Samuel Joelah Tribble (November 15, 1869 – December 8, 1916) was an American politician and lawyer.

Tribble was born near Carnesville, Georgia and attended the University of Georgia in Athens. He was a member of the Demosthenian Literary Society and graduated in 1891 with a Bachelor of Law (LL.B.) degree. He was admitted to the state bar that same year and began practice in Athens. From 1899 to 1904, Tribble was the solicitor of the City Court of Athens. In 1904, he became the solicitor general of the western circuit of Georgia and served in that capacity until 1908.
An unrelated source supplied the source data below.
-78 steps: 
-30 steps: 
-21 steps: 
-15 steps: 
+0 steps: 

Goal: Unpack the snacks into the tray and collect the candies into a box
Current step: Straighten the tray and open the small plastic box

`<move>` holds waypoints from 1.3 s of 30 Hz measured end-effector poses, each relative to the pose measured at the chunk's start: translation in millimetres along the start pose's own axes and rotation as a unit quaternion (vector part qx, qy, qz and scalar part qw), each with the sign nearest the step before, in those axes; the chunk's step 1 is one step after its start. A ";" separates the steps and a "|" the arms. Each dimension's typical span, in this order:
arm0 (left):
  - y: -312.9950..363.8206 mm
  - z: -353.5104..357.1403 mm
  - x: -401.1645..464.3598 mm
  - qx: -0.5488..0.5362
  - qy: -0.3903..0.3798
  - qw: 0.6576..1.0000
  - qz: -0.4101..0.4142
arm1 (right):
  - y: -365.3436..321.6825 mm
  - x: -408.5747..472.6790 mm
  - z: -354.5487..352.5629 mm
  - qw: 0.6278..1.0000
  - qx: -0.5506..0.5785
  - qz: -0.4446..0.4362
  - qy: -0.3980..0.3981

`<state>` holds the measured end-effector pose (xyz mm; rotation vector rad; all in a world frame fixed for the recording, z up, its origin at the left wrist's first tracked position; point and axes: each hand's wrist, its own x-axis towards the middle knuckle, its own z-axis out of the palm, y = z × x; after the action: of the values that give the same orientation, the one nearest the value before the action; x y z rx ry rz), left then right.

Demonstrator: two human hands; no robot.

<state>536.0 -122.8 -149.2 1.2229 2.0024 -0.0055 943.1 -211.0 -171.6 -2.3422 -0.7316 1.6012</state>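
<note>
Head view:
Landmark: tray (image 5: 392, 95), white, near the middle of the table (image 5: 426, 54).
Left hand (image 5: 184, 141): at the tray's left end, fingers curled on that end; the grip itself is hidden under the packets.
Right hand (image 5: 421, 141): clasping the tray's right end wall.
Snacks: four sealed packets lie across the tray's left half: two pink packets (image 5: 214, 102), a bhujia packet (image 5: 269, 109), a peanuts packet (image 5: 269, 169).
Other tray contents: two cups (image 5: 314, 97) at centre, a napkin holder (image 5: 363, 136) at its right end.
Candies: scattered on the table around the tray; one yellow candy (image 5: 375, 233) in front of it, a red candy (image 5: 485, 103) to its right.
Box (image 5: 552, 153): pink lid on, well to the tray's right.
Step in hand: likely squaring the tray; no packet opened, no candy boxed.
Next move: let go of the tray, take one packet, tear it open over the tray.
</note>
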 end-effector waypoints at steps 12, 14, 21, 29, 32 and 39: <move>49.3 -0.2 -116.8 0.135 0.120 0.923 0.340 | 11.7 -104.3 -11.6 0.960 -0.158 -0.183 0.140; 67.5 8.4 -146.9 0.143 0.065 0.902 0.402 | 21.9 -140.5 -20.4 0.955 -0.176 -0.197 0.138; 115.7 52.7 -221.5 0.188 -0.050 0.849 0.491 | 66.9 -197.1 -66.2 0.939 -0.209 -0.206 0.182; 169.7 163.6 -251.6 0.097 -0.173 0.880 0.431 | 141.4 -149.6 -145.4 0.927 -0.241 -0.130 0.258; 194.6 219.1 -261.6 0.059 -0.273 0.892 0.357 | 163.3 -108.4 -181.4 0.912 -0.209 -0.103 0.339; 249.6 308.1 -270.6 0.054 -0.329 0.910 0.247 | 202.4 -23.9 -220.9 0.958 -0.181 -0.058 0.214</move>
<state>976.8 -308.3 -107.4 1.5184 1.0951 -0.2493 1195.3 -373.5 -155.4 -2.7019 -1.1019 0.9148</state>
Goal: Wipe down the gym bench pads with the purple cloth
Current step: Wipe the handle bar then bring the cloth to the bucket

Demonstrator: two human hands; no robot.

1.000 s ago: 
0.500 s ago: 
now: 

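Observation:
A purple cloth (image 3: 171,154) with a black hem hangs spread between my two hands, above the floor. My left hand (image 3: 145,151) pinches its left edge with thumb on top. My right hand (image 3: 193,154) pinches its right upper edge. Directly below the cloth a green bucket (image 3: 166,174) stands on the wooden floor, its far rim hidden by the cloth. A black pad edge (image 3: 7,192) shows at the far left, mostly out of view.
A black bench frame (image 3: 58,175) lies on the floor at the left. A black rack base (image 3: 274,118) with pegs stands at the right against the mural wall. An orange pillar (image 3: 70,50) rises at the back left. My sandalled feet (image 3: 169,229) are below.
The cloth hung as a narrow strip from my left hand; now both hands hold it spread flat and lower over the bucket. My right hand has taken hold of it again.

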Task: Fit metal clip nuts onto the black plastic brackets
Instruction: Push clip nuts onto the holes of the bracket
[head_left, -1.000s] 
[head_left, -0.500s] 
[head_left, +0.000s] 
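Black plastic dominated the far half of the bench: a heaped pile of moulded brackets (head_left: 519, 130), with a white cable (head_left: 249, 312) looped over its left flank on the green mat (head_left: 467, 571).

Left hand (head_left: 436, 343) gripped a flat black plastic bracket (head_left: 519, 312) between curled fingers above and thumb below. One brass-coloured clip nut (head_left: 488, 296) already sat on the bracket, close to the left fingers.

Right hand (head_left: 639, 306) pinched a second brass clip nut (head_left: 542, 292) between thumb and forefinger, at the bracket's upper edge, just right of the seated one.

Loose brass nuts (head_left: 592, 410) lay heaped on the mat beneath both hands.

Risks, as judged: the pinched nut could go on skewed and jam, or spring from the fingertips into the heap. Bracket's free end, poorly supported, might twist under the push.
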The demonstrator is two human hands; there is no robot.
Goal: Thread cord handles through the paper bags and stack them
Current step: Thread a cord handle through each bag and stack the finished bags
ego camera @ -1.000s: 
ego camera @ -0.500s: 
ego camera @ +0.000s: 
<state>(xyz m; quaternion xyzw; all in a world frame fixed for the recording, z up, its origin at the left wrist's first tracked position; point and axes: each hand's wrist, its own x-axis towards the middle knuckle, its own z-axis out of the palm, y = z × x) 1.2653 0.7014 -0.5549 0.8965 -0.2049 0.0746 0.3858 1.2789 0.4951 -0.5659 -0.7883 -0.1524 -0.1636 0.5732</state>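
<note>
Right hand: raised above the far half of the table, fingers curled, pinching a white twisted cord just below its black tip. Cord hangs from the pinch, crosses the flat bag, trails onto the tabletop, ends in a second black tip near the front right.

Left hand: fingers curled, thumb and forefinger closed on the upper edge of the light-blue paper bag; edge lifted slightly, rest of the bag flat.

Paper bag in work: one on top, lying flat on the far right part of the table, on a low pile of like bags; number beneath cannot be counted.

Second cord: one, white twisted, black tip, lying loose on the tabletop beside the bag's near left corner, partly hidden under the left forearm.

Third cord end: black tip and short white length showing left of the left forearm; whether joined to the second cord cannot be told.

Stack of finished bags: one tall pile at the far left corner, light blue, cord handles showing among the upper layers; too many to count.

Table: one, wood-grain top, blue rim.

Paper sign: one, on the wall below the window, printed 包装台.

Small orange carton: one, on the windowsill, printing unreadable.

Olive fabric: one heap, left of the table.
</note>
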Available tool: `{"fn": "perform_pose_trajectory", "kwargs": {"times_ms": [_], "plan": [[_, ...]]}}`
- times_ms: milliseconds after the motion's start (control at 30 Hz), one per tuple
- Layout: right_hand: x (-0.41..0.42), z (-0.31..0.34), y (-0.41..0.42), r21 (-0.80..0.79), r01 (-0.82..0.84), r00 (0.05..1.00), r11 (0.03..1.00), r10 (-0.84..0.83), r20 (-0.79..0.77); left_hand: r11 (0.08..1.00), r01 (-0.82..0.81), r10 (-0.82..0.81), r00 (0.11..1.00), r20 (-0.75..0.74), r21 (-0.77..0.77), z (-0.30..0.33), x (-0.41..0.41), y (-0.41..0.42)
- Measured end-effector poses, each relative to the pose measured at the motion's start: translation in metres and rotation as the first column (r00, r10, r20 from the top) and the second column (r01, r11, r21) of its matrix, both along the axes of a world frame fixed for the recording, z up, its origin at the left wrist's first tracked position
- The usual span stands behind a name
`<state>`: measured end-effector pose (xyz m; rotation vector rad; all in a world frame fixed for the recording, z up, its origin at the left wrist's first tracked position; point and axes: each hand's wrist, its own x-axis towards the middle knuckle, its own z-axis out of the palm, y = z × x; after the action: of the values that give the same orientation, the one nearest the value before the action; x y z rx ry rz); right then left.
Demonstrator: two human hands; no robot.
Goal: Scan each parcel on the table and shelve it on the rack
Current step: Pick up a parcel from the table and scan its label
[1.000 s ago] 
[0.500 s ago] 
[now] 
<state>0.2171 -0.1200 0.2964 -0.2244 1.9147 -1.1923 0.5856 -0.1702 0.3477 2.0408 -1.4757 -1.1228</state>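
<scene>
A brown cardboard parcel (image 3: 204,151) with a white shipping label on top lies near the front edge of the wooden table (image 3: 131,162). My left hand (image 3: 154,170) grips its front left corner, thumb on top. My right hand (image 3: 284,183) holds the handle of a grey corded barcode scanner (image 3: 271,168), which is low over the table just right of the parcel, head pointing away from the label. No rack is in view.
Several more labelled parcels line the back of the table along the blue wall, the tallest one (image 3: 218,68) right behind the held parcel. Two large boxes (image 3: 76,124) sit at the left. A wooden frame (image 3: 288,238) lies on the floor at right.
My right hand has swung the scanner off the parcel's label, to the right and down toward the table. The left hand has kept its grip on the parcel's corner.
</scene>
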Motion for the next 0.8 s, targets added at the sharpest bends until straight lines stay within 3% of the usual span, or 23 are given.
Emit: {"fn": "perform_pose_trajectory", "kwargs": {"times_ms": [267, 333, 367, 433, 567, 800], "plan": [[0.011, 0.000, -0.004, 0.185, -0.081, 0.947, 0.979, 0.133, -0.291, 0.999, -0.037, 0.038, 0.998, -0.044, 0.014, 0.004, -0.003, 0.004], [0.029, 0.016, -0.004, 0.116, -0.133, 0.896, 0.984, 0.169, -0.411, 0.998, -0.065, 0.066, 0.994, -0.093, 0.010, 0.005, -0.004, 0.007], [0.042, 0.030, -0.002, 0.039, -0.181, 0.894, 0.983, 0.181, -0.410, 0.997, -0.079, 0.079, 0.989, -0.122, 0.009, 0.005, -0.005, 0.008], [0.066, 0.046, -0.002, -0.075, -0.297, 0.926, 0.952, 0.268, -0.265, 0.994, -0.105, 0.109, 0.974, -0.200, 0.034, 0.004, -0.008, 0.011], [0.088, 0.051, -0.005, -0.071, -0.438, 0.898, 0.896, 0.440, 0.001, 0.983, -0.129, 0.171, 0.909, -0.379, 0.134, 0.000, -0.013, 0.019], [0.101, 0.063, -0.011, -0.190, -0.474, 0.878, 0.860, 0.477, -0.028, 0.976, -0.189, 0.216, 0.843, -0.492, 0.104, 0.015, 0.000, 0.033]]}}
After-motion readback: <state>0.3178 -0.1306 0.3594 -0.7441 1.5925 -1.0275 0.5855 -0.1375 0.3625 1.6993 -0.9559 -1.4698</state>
In 1910, Tribble ran for the United States House of Representatives as a Democrat against incumbent William Marcellus Howard and won election to the 62nd United States Congress. He won re-election to that seat for two additional terms and served from March 4, 1911, until his death while in office on December 8, 1916, in Washington, D.C. Tribble was buried in Oconee Hill Cemetery in Athens, Georgia.

==See also==
- List of members of the United States Congress who died in office (1900–1949)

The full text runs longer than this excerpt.